Les manifestations ont donc continué durant tout le mois d’avril contre le « système Bouteflika sans Bouteflika ». L’accroissement de la répression n’y a rien changé. L’envoi de la police antiémeute contre la manifestation des étudiants à Alger, le 16 avril, n’a pas entamé leur détermination. Le vendredi suivant, les masses sont descendues dans les rues de la plupart des grandes villes pour clamer leur opposition à la soi-disant « transition » organisée par le régime. A tel point que la police a dû se faire beaucoup plus discrète contre les étudiants, le mardi suivant.
De son côté, la direction de l’UGTA est plongée dans une crise profonde. Alors que son secrétaire national, Sidi Saïd, est de plus en plus contesté, la direction a dû avancer à fin juin son prochain congrès, qui était prévu pour 2020. Là aussi, il s’agit de jeter du lest, en la personne de Sidi Saïd, pour éviter que l’ensemble de la direction ne soit balayée par sa base.
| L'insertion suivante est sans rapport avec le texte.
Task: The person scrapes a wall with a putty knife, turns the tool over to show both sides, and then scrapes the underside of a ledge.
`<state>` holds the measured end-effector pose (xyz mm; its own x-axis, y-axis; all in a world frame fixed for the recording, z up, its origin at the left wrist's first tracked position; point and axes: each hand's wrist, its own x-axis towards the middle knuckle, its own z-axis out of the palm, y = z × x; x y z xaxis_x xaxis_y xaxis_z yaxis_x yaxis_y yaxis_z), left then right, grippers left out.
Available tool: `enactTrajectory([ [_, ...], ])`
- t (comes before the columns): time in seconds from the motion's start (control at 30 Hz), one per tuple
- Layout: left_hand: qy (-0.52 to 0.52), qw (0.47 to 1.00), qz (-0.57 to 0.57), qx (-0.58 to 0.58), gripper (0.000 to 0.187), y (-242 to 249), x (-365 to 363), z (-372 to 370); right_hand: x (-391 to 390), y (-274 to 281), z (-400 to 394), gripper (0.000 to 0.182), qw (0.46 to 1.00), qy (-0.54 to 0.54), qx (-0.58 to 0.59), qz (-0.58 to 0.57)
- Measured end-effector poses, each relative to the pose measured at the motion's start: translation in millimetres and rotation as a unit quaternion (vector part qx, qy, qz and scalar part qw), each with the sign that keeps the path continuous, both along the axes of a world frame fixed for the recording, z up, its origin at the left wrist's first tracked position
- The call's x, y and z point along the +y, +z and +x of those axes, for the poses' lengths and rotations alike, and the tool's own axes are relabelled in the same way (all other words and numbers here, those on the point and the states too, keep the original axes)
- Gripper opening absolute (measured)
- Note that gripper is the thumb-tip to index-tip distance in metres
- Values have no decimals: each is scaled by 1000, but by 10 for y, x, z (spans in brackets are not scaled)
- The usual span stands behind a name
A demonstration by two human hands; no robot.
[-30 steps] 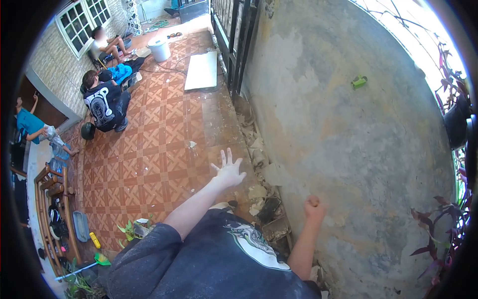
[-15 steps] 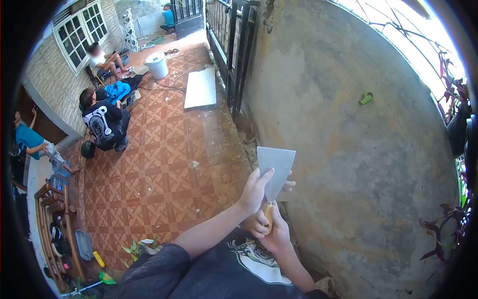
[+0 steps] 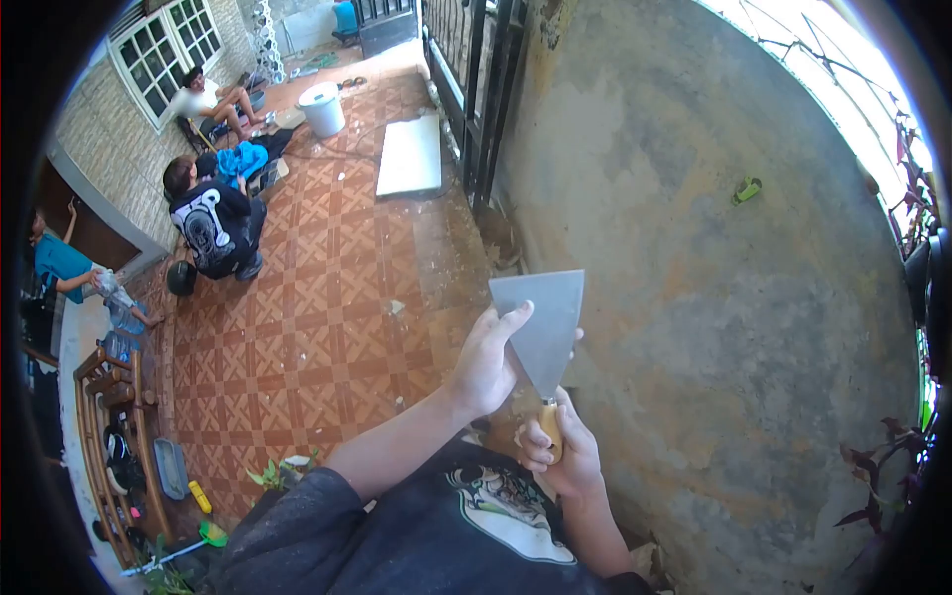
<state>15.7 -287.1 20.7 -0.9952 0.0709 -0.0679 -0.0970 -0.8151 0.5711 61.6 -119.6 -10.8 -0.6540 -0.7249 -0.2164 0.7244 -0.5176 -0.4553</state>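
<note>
Setting: patterned tile patio floor (image 3: 317,297) running beside a weathered plaster wall (image 3: 714,297).
Right hand (image 3: 560,458): fingers wrapped tight round the wooden handle of a putty knife (image 3: 540,332), blade up, just off the wall.
Left hand (image 3: 486,362): fingers loosely curled, thumb pressed against the blade's left edge.
Background: seated people (image 3: 213,223), white bucket (image 3: 322,107).
</note>
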Motion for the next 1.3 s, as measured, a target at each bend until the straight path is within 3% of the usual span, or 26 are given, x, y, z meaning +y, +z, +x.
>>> enactTrajectory([
  [0.3, 18, 999, -38, 21, 39, 66, 158, 250, 47, -74, 117, 41, 991, 67, -16, -118],
  [0.4, -7, 999, 42, 24, 54, 37, 212, 282, 84, -102, 154, 38, 984, 95, -36, -145],
  [0.53, -65, 988, 126, 57, 57, 61, 356, 289, 247, -84, 118, 35, 979, 103, -46, -170],
  [0.77, -40, 998, 58, 5, 49, 527, 759, 203, 593, 277, 138, 50, 981, 102, -37, -161],
  [0.83, -32, 997, 51, 54, 51, 566, 820, 192, 646, 374, 99, 50, 971, 116, -40, -207],
  [0.97, -3, 995, 87, 39, 50, 617, 948, 189, 691, 566, -42, 42, 976, 102, -34, -187],
  [1.03, 85, 995, 25, 52, 49, 636, 1014, 173, 746, 630, -105, 39, 984, 104, -10, -145],
  [1.13, 113, 992, 4, 49, 42, 576, 1044, 226, 815, 534, -149, 39, 986, 126, 24, -103],
  [1.3, 153, 987, -45, 16, 43, 440, 1078, 292, 809, 447, -84, 40, 986, 135, -28, -97],
])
Organiser les comités de grève
S’il veut vaincre, le mouvement doit s’organiser. C’est la leçon qui doit être tirée des révolutions de 2011 en Tunisie et en Egypte : des manifestations de masse peuvent faire tomber tel ou tel dirigeant ou gouvernement, mais elles ne peuvent pas – à elles seules – mettre en place un nouveau pouvoir défendant les intérêts du peuple. La place laissée vacante ne le reste jamais longtemps. En Egypte, c’est l’armée qui a fini par prendre le pouvoir sur le dos des manifestants qui ont renversé Moubarak, puis Morsi.
En Algérie, des comités de grève sont apparus au mois de mars. Dans des villes comme Tizi Ouzou et Bejaia, ils ont même eu brièvement le pouvoir en mains. Cette expérience doit être généralisée et ces comités liés entre eux à l’échelle régionale et nationale. C’est ainsi que la révolution peut faire jaillir les éléments embryonnaires d’un nouveau type de pouvoir, basé sur la classe ouvrière, la jeunesse et la population pauvre. Il va sans dire qu’ils seront bien plus compétents, pour administrer la société, que les parasites qui la dirigent actuellement.
Alors que le pays est riche en ressources naturelles, seule une minorité s’enrichit aujourd’hui en se vendant aux impérialistes. A l’autre pôle de la société, des dizaines de milliers de jeunes sont forcés de quitter le pays tous les ans. Ceux qui restent sont, pour la plupart, forcés de vivre dans des conditions précaires, sautant d’un emploi temporaire à l’autre, s’ils ont de la chance. La jeunesse, qui forme la majorité de la population, est confrontée à un taux de chômage de 30 %. Au moins 24 % de la population vit dans la pauvreté. Le pouvoir d’achat moyen a chuté de 60 % depuis 2014.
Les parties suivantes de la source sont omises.